From: "Patrick O'Connor" <swamp@ix.netcom.com>

Anner Whitehead writes"

>According to the findings of Deno, supported by my own experience, the seeds
>of water irises either require or respond very positively to light during
>germination. Break apart the corky coating and sow them on the surface of the
>soil or medium so that light can reach them. Keep them warm and moist but not
>wet. I have had no problems germinating any with this method.

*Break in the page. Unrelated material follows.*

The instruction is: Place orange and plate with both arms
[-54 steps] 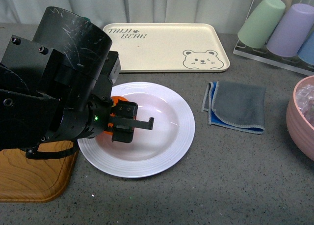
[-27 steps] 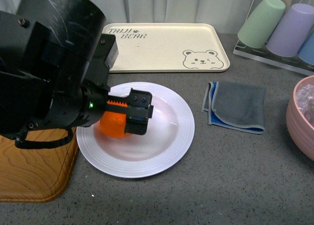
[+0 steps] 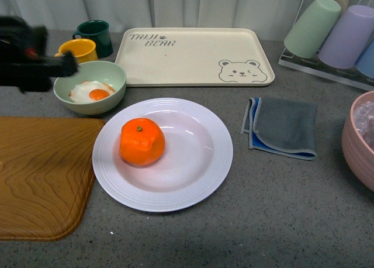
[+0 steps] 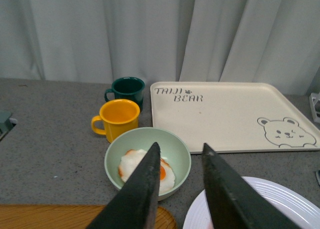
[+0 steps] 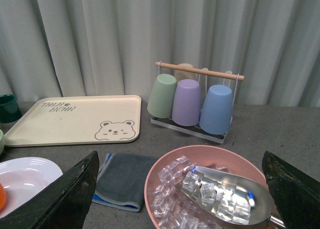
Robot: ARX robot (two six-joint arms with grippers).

This method is nothing like how I have treated Louisiana iris seeds for
many years, so perhaps I have something to learn.  I have always planted
the seeds in pots with one-half to three-quarters of an inch of soil over
them.  I do not nick the coating or remove the seed, although I know some
do.  I have felt that attempting to remove or nick the coating resulted in
damage to the seed as often as not.  

I use the soil cover both to keep critters from eating the seed and to keep
them from drying out.  If Louisiana iris seed get dry, they do not
germinate that year, although they might in subsequent years.  If the seed
are on top of the soil, I assume that some special efforts have to be made
to keep the seed moist.  I put my  pots outside and water periodically, but
do not take any special measures to protect them.  As to insects, I often
find some seeds in a pot that have been hollowed out by creatures that
obviously considered them tasty.  Bare seed on the surface would seem to
make them easier prey.

I have found that some crosses germinate at a high rate and others do not.
Since there are no (intentional) variables in the way I handle the seed, I
have assumed that the varying results have to do with the seed produced by
the particular cross.  

I am headed to the website to see what new can be learned.